Esta vez se puso paralelo a la patrulla, fuera del alcance de las manos de las mujeres, pero dentro del alcance de sus oídos.
—Escuchad —jadeó—, no tenéis por qué hacer esto tantas veces. Os lo voy a poner fácil. Tengo un desorden teratogénico en los huesos… no soy mutante, ya me entendéis, tengo los genes normales, lo que pasa es que la expresión de esos genes salió perturbada… mi madre se expuso a cierto veneno durante el embarazo… fue sólo una vez, no puede afectar a ningún hijo mío, si lo tengo… lo que decía era que mis huesos son quebradizos: en realidad, cualquiera de vosotras puede rompérmelos fácilmente, uno por uno. Tal vez os preguntéis por qué os digo todo esto. En general, prefiero que no lo sepa mucha gente. Lo digo para que entendáis que tenéis que escucharme. No soy una amenaza para vosotras. ¿Me vais a hacer correr por todo el campo? Por favor, ir más despacio…
Se iba a quedar sin aliento y, por lo tanto, sin municiones verbales. A este paso, no tardaría mucho. Saltó frente a ellas y se plantó ahí con los brazos abiertos.
—… así que si estáis pensando en romperme todos los huesos del cuerpo, por favor hacedlo ahora y terminemos con esto, porque voy a seguir volviendo hasta que lo hagáis.
La líder hizo una señal breve con la mano y la patrulla se detuvo frente a él.
—Cogedle la palabra —sugirió una pelirroja alta. Su cabello corto y eléctrico fascinaba a Miles hasta distraerlo completamente. Se imaginó las guedejas de ese cabello que habían caído al suelo frente a las tijeras de los procesadores de la prisión cetagandana—. Yo le rompo el brazo izquierdo si tú le rompes el derecho, Conr —siguió ella.
—Si con eso logro que me escuchéis durante cinco minutos, así sea —respondió Miles, sin retroceder. La pelirroja se adelantó y se colocó en posición, lo cogió por el hombro izquierdo y aplicó la presión.

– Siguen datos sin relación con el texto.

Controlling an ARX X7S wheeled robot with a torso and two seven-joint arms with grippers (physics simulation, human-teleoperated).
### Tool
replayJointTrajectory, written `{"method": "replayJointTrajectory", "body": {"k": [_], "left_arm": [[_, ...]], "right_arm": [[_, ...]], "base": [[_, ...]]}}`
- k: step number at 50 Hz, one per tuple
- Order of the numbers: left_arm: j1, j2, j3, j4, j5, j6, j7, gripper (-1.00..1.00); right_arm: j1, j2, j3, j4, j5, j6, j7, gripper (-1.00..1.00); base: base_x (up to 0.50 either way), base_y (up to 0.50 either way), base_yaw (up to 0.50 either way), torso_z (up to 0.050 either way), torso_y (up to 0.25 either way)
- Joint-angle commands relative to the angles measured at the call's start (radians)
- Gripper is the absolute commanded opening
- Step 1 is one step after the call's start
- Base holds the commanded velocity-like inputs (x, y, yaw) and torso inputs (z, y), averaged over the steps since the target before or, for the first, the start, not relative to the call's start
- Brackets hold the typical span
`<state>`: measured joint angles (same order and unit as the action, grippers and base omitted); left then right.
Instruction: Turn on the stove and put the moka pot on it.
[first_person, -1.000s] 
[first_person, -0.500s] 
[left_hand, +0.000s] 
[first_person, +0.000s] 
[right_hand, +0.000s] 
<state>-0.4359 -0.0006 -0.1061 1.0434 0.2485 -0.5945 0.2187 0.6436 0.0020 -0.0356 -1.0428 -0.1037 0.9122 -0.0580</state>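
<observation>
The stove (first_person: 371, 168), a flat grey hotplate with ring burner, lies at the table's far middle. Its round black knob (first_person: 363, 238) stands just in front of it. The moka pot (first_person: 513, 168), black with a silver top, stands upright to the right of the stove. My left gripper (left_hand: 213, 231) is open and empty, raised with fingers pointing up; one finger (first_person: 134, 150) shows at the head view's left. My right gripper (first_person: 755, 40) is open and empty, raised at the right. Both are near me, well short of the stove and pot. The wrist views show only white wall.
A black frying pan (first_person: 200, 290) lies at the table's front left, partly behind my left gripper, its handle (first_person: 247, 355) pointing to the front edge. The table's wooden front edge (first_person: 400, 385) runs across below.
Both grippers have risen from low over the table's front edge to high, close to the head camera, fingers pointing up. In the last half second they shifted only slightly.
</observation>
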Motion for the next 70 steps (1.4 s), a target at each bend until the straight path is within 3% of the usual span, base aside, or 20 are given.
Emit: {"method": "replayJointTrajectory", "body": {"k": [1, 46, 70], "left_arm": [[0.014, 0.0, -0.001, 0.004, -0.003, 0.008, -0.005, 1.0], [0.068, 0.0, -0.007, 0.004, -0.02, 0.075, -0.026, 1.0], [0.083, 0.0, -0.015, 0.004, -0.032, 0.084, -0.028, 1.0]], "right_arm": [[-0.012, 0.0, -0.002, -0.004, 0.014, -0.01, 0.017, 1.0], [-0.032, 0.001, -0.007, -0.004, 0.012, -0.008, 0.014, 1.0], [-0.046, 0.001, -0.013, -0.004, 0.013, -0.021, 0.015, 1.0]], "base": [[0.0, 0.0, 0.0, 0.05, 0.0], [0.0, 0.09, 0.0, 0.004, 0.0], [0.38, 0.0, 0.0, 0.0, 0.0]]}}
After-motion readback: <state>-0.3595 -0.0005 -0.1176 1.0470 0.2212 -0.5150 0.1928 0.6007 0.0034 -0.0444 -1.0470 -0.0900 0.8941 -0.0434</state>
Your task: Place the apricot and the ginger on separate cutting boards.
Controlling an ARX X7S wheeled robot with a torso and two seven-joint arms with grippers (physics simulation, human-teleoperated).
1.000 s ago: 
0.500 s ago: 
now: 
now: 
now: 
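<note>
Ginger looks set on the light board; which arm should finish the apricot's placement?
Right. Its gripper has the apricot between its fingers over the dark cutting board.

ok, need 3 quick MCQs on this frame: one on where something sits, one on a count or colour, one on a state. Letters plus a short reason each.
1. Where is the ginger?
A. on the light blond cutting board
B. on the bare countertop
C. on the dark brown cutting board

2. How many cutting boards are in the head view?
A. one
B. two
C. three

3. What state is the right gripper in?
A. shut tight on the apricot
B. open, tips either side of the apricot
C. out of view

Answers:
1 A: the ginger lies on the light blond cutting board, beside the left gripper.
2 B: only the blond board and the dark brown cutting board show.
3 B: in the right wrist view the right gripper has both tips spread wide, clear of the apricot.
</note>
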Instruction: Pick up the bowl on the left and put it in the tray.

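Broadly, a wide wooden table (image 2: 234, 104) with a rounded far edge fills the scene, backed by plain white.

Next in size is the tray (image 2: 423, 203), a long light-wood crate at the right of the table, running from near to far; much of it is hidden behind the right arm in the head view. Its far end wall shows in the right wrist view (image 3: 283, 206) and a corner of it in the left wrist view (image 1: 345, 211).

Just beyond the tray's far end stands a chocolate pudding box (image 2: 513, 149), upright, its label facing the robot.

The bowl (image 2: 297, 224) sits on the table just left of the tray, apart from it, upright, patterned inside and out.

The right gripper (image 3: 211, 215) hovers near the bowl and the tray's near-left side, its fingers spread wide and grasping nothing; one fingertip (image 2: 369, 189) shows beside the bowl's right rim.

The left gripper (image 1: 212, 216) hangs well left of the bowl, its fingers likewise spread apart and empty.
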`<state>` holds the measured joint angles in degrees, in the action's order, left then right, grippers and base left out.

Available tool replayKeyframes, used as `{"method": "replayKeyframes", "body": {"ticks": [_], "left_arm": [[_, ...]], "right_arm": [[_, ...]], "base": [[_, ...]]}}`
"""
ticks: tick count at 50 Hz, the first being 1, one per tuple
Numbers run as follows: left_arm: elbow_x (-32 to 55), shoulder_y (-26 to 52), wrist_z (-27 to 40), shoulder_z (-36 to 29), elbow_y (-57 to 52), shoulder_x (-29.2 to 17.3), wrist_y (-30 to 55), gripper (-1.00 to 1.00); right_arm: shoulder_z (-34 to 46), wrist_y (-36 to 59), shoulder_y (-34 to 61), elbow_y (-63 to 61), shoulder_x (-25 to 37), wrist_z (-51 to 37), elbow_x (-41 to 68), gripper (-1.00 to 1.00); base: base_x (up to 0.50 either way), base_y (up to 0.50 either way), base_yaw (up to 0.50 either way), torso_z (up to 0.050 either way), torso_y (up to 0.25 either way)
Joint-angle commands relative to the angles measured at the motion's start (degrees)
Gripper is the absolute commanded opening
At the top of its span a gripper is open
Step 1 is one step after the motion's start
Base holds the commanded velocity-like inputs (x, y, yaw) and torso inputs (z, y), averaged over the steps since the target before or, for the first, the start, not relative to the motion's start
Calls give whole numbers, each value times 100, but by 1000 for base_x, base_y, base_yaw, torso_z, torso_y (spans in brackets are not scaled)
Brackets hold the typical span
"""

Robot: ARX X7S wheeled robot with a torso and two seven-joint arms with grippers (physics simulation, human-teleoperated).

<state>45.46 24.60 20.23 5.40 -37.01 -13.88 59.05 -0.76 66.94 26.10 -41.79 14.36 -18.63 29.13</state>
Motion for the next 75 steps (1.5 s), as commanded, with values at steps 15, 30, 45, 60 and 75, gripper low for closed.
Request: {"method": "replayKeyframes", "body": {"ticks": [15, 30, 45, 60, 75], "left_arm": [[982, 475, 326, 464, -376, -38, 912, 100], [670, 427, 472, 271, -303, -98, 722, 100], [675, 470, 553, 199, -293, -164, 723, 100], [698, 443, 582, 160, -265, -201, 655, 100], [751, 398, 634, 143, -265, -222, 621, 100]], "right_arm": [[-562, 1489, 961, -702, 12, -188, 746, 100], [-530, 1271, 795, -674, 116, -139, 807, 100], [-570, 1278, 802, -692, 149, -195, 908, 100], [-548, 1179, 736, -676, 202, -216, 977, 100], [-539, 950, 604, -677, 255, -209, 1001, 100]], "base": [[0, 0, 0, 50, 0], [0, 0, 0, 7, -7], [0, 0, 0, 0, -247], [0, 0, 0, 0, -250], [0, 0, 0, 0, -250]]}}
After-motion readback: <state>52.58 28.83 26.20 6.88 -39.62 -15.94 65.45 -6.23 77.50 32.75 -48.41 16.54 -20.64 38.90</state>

—Cinco minutos —agregó Miles con desesperación mientras la presión aumentaba. La mirada de la mujer le quemaba el perfil. Él se humedeció los labios, cerró los ojos, retuvo el aliento y esperó. La presión se hizo crítica… Él se puso de puntillas…
La pelirroja lo soltó bruscamente y él se tambaleó.
—Los hombres —comentó, disgustada—. Siempre convierten todo en una estúpida competencia.
—La biología es el destino —jadeó Miles, abriendo los ojos.
—¿O es que eres algún tipo de pervertido…, alguien a quien le gusta que le golpeen las mujeres?
Por Dios, espero que no
. Miles se quedó de pie y por poco no lo traicionaron sus partes inferiores con venias no solicitadas. Si su destino era estar cerca de esa pelirroja, iba a ser mucho mejor que consiguiera unos pantalones.
—Si digo que sí, ¿dejarías de golpearme para castigarme? —ofreció.
—Mierda, no.
—Era sólo un decir.
—Basta ya, Beatrice —ordenó la líder de la patrulla. Hizo un gesto con la cabeza y la pelirroja volvió a la formación—. De acuerdo, basura, tienes tus cinco minutos. Tal vez.
—Gracias, señora. —Miles respiró hondo y se arregló lo mejor que pudo sin uniforme al que aferrarse—. Primero, quiero disculparme por haber entrado aquí sin ropa. Las primeras personas que encontré aquí formaban un grupo práctico: se sirvieron solos, mi ropa, entre otras cosas…
—Sí, lo vi —confirmó Beatrice, la pelirroja, interrumpiendo inesperadamente—. La banda de Pitt.
Miles se sacó el sombrero imaginario y le hizo una reverencia.
—Sí, gracias.
—Cuando haces eso, ofendes a los que están detrás tuyo —comentó ella, sin expresión.
—Es por su punto de observación. No me importa —respondió Miles—. En cuanto a mí, quiero hablar con vuestra jefa, o jefas, si tenéis varias. Tengo un plan serio para mejorar el tono de este lugar y quiero invitaros a colaborar con ese plan. Para decirlo sin dar más vueltas, sois el único reducto notable de civilización que queda aquí, eso sin hablar de organización militar. Me gustaría que vuestras fronteras se expandieran.
—Las fronteras que tenemos nos cuestan todo el esfuerzo que podemos dar, hijo —replicó la líder—. No se puede. Así que toma ese cuerpo tuyo y llévalo lejos si quieres hacerte un gran favor.
—Y sermonéale un rato a él —sugirió Beatrice—. Aquí no vas a conseguir adeptos.
Miles suspiró y dio vueltas al sombrero invisible entre las manos por el ala ancha. Lo hizo girar un momento en un dedo y cruzó una mirada con la pelirroja.
—Mira mi sombrero. Es la única prenda que he conseguido conservar después del ataque de los hermanitos robustos, la banda de Pitt. Como la llamáis.